HTML5 updated HTML4 to help meet the needs of modern web architecture. One of those updates brought math support into HTML5 via MathML. Most MathML will work just fine in HTML5, but here are a few things to watch out for:

HTML5 normally doesn't care about namespaces and puts all of the elements in the HTML namespace; MathML and SVG are the two exceptions to this rule. For compatibility with XTHML 1.x and XHTML5, the math tag should include the MathML namespace as shown below:

<math xmlns="">

Another namespace issue arises with the use of annotation-xml inside of semantics.

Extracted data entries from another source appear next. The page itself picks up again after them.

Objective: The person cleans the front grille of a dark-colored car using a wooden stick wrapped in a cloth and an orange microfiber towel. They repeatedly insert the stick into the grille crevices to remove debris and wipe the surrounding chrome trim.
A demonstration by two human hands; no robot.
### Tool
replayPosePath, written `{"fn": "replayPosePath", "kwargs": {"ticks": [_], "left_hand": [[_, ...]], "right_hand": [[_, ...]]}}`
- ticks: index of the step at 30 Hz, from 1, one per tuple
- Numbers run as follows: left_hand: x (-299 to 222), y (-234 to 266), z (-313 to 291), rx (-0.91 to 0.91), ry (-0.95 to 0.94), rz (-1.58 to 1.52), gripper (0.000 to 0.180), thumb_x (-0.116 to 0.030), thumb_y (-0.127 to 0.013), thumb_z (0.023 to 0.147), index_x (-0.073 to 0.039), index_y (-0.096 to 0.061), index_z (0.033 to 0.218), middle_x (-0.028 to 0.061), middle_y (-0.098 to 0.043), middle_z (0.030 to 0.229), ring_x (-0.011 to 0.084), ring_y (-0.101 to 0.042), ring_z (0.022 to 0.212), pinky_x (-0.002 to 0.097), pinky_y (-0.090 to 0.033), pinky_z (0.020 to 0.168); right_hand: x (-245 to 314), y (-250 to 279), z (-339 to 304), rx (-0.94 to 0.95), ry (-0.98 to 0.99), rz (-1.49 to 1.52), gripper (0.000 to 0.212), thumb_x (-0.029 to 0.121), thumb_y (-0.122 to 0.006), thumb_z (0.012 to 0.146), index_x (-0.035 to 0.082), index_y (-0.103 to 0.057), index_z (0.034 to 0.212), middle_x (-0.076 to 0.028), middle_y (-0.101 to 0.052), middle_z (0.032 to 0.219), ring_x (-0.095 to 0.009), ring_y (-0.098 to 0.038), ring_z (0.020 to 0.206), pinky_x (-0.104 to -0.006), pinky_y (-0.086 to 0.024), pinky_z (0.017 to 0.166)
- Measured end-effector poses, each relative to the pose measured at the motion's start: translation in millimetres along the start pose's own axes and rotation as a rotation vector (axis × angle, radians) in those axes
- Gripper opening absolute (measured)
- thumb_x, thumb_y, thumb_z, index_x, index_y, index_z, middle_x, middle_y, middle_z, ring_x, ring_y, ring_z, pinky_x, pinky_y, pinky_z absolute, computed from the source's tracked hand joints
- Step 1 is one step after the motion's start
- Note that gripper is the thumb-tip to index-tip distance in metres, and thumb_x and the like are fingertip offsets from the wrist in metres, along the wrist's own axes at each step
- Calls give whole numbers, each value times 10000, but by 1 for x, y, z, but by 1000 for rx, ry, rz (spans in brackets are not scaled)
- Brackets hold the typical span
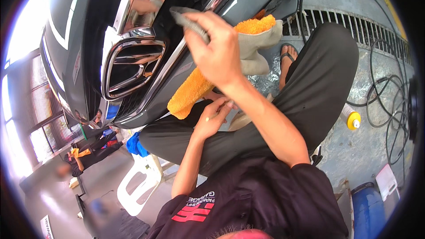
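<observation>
My right hand (217,44) is closed on a folded grey cloth (191,25), holding it at the glossy black and chrome front of a dark grey car (84,31). A chrome badge (133,64) is just left of it. My left hand (212,119) is lower, above my lap, its fingers pinched around a thin, pale, stick-like thing (208,118) whose kind I cannot make out. Between my hands and the bumper lies an orange towel (188,95). Behind my right wrist is a beige-grey cloth (254,55) with more orange towel (256,25) beside it.
A metal floor grate (336,24) runs along the far right, with a black hose (389,82) coiled nearby. A yellow-capped bottle (353,119) and a blue drum (368,208) are at right. At left are a white plastic chair (141,181), a blue cloth (136,145) and another person (88,157) holding an orange cloth.
</observation>
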State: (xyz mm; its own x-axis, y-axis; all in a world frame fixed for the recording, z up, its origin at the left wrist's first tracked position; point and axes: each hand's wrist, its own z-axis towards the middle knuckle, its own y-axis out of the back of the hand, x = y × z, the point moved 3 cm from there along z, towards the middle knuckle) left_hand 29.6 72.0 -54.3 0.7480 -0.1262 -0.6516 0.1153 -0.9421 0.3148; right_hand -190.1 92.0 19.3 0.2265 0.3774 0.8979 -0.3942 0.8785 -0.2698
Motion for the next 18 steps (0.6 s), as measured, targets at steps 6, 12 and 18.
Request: {"fn": "replayPosePath", "kwargs": {"ticks": [6,12,18], "left_hand": [[24,-14,-12,-6,13,-98,273,-174,-626,1086,75,-704,1168,72,-716,879,129,-657,786,333,-547,719],[11,-24,-9,-22,-59,-80,320,-240,-629,1108,54,-701,1215,70,-718,920,117,-637,789,318,-541,705],[13,-12,-22,-7,-137,-179,370,-284,-602,1130,-12,-692,1364,39,-765,1046,106,-625,880,301,-533,841]], "right_hand": [[10,-20,-30,32,79,-146,366,33,-697,952,-53,-730,1306,-138,-564,908,-316,-578,870,-405,-499,799],[25,-15,-13,32,84,-31,397,11,-680,941,-72,-712,1328,-138,-551,899,-295,-585,863,-379,-495,804],[12,-29,-9,145,9,70,393,33,-675,920,-75,-715,1295,-149,-657,952,-280,-643,889,-404,-524,853]]}}
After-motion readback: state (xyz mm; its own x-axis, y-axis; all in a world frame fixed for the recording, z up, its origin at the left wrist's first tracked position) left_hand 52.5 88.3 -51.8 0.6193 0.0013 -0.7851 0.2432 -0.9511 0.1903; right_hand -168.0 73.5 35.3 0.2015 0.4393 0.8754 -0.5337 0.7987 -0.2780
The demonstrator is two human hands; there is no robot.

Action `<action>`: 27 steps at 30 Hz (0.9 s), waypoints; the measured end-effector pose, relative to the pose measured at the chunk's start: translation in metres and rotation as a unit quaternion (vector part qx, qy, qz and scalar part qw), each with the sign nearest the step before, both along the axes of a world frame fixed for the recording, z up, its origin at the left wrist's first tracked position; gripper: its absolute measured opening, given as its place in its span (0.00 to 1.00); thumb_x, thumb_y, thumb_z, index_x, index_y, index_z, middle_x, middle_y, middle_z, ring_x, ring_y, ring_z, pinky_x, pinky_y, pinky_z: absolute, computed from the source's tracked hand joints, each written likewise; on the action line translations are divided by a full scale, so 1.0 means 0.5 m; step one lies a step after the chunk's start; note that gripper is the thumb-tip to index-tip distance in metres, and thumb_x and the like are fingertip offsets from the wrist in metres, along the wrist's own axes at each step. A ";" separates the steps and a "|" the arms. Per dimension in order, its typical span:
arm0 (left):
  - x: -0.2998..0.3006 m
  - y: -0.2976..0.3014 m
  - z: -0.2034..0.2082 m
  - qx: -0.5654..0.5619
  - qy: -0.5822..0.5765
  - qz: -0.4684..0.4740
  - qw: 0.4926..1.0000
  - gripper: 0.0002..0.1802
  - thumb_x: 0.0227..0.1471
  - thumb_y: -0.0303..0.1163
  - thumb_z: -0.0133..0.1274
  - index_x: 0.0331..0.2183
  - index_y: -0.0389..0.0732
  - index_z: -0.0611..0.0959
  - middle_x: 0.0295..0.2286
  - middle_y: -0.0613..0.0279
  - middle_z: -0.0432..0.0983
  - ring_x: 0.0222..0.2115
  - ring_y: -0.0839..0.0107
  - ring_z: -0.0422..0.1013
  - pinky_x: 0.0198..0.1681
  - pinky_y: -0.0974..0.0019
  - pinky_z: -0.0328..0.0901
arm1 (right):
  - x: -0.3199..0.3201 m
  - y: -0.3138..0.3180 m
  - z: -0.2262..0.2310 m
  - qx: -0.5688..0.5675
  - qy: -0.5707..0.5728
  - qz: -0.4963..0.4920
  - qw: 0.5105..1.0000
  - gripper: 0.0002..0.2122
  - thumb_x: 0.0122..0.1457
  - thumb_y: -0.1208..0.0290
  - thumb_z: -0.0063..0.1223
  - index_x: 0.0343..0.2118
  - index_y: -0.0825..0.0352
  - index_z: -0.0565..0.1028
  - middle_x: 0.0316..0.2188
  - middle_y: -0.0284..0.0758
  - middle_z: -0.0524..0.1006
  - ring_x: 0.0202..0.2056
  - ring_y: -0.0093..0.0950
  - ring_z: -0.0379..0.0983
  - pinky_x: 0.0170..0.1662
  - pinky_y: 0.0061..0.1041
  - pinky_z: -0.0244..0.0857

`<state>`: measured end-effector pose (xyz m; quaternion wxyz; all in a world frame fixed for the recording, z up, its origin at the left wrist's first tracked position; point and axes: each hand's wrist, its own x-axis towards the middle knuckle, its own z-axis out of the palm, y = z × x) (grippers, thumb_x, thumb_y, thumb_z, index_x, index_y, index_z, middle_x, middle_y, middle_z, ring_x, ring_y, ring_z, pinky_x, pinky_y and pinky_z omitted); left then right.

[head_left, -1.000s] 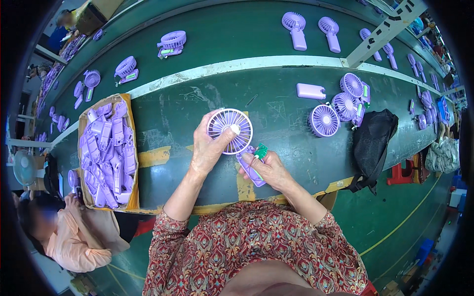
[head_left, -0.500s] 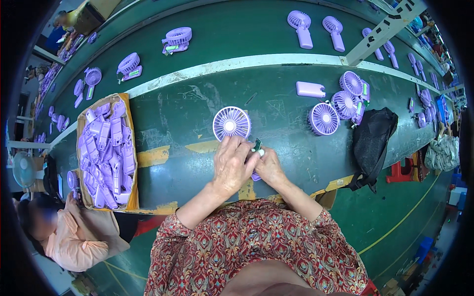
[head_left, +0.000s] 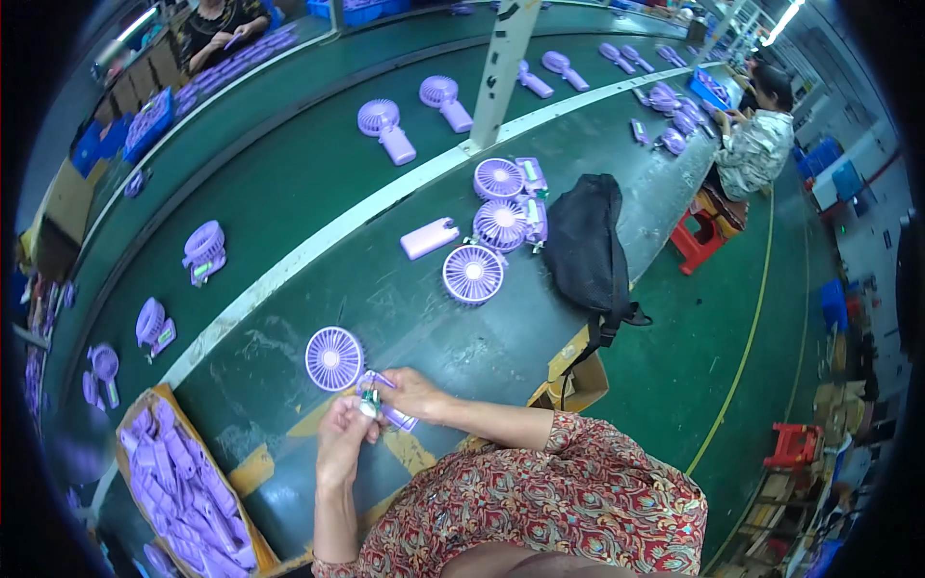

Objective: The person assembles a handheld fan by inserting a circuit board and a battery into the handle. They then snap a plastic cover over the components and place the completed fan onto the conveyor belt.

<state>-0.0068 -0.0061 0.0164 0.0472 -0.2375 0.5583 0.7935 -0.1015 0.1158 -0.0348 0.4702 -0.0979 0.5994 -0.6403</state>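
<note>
A purple handheld fan lies before me on the green bench, its round caged head [head_left: 334,358] facing up. Its purple handle shell [head_left: 399,418] sticks out below my fingers. My right hand [head_left: 412,393] is closed round the upper part of that handle. My left hand [head_left: 345,435] pinches at a small green circuit board [head_left: 370,395] beside the handle. Something small and white shows at the left fingertips, too small to name. The joint between head and handle is partly hidden by my fingers.
An open carton [head_left: 260,539] full of purple shells stands at my left. Ahead lie a loose purple shell [head_left: 430,238], several fan heads [head_left: 473,275] and a black bag [head_left: 585,241]. Beyond the pale rail [head_left: 318,231], more fans rest on a green belt. A co-worker [head_left: 758,135] sits far right.
My view has swung to the right, so the bench and fans appear shifted left and more of the right side shows. Both hands stay at the same fan, the handle shell now more exposed.
</note>
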 end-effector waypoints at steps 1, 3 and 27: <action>0.002 0.005 -0.001 -0.032 0.017 -0.004 0.999 0.10 0.51 0.25 0.51 0.36 0.35 0.71 0.24 0.61 0.74 0.20 0.80 0.66 0.23 0.78 0.60 | -0.001 0.001 -0.004 0.012 0.017 -0.003 1.000 0.14 0.61 0.61 0.43 0.30 0.68 0.74 0.20 0.32 0.75 0.18 0.19 0.70 0.21 0.20 0.65; -0.004 0.014 0.004 -0.036 0.045 0.003 0.998 0.15 0.48 0.22 0.54 0.38 0.35 0.68 0.24 0.61 0.74 0.21 0.79 0.67 0.25 0.76 0.62 | -0.005 0.009 -0.003 0.021 0.059 -0.010 0.998 0.15 0.61 0.60 0.43 0.29 0.68 0.73 0.19 0.32 0.75 0.18 0.19 0.71 0.20 0.20 0.64; 0.005 -0.001 0.044 -0.499 -0.013 -0.030 0.866 0.05 0.46 0.24 0.52 0.29 0.35 0.79 0.22 0.47 0.75 0.23 0.55 0.75 0.28 0.60 0.67 | -0.017 0.017 -0.011 -0.060 -0.160 0.013 0.985 0.14 0.63 0.62 0.39 0.41 0.70 0.68 0.29 0.39 0.77 0.27 0.27 0.75 0.29 0.23 0.71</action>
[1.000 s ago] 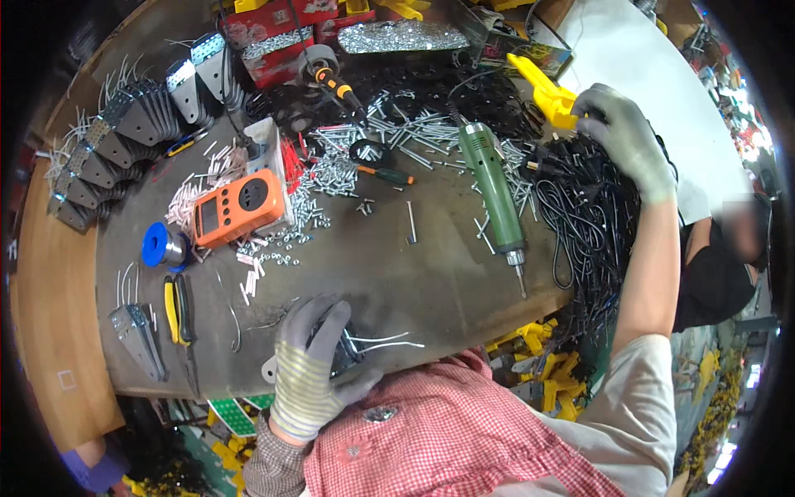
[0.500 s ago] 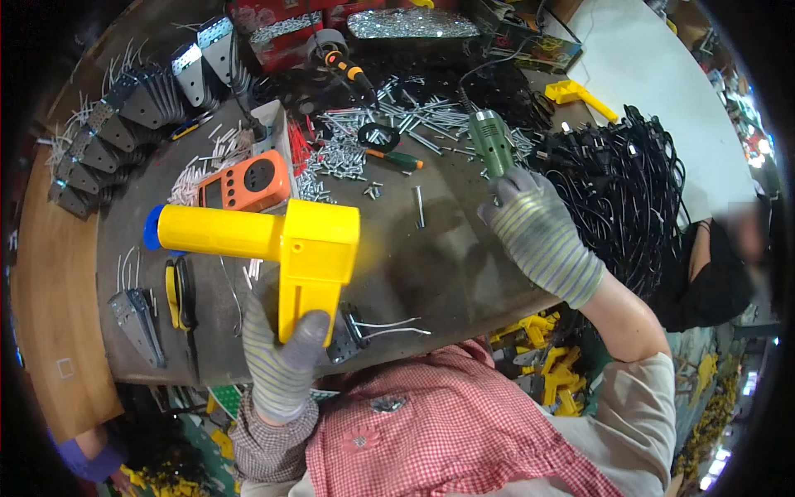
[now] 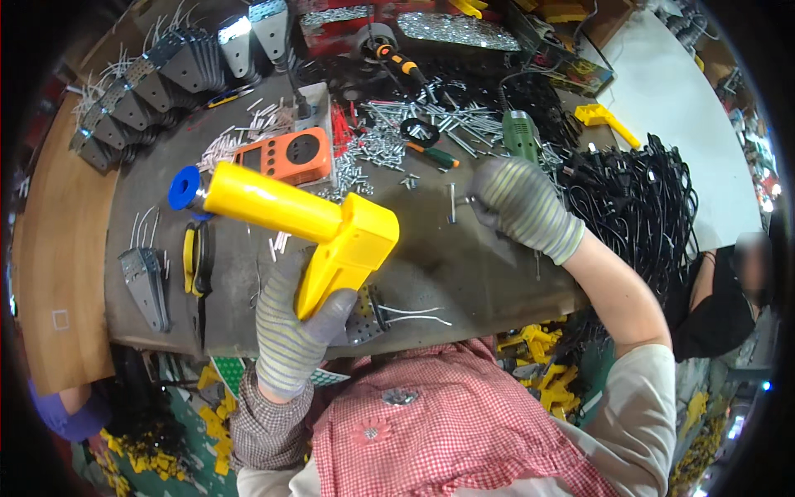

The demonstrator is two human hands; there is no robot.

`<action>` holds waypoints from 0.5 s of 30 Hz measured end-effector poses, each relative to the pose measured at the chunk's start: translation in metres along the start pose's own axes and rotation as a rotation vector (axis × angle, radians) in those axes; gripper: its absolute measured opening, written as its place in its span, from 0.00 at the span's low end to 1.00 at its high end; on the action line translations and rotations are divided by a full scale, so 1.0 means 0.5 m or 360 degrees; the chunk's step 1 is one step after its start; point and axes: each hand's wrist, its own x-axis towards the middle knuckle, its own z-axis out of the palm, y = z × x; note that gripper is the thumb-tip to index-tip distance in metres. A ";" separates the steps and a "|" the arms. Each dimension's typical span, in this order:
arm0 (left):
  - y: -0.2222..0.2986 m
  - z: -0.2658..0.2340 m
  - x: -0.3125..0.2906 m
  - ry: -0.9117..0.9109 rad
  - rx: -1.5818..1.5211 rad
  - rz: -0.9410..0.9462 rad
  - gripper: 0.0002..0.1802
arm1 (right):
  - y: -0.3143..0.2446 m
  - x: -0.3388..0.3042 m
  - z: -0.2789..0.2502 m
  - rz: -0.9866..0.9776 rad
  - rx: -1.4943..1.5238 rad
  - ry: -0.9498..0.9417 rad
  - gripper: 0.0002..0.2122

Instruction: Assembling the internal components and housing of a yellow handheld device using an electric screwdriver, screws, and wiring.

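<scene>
- Over the near edge of the worktop (image 3: 464, 273), in the head view, the left hand (image 3: 290, 331) is closing its knit-gloved fingers round the grip of a yellow plastic gun-shaped housing (image 3: 323, 228), now lifted clear of the steel surface where half a second ago it hung lower.
- Toward the far right corner, the right hand (image 3: 522, 203) is pinching a small metal part (image 3: 458, 201), having left the green tool (image 3: 520, 132).
- Loose screws (image 3: 389, 141) are lying scattered; the housing's smooth barrel is ending in a blue cap (image 3: 184, 187).
</scene>
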 end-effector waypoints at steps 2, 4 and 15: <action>-0.019 -0.013 0.000 0.0030 0.0149 0.0054 0.27 | -0.047 0.026 -0.033 0.0538 0.1176 0.0331 0.11; -0.025 -0.014 0.002 0.0102 0.0340 0.0163 0.24 | -0.101 0.045 -0.060 0.0670 0.1766 0.0378 0.10; 0.029 -0.007 0.025 -0.0064 0.0719 0.0268 0.22 | -0.188 0.069 -0.072 0.0792 0.2236 0.0560 0.09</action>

Inside of MathML, all elements are placed in the MathML namespace with two exceptions: inside some annotation-xml elements and inside of mtext elements.

The first exception allows you to include an HTML alternative encoding inside of a semantics elements. The exception happens when the encoding attribute for annotation-xml is either "text/html" or "application/xhtml+xml". In these cases, the elements are placed inside the HTML namespace and can be manipulated by script or styled by CSS if made visible. For other encodings, the non-HTML5 elements are placed in the MathML namespace even if they are declared to be in another namespace (eg, ). If you use XHTML5 which is namespace aware, namespaces inside of MathML should be handled properly.

The second exception is inside of mtext. HTML5 extends MathML by allowing HTML5 elements inside of mtext. These elements are placed in the HTML namespace. It is not recommended that you make use of this extension because it is unlikely to work in other environments.

If HTML tags occur elsewhere inside of a MathML element (with the two exceptions above), the MathML element is terminated (closed off) by the HTML5 parser at that point. That is almost certainly not what most authors intend, so care should be taken when adding HTML5 in MathML.

Trying MathML 3

Other than MathPlayer, there are still very few complete implementations of MathML 3. Many other implementations, such as Firefox and MathJax have implemented some of MathML 3; we expect more and more of the features of MathML 3 will be implemented in those and other applications.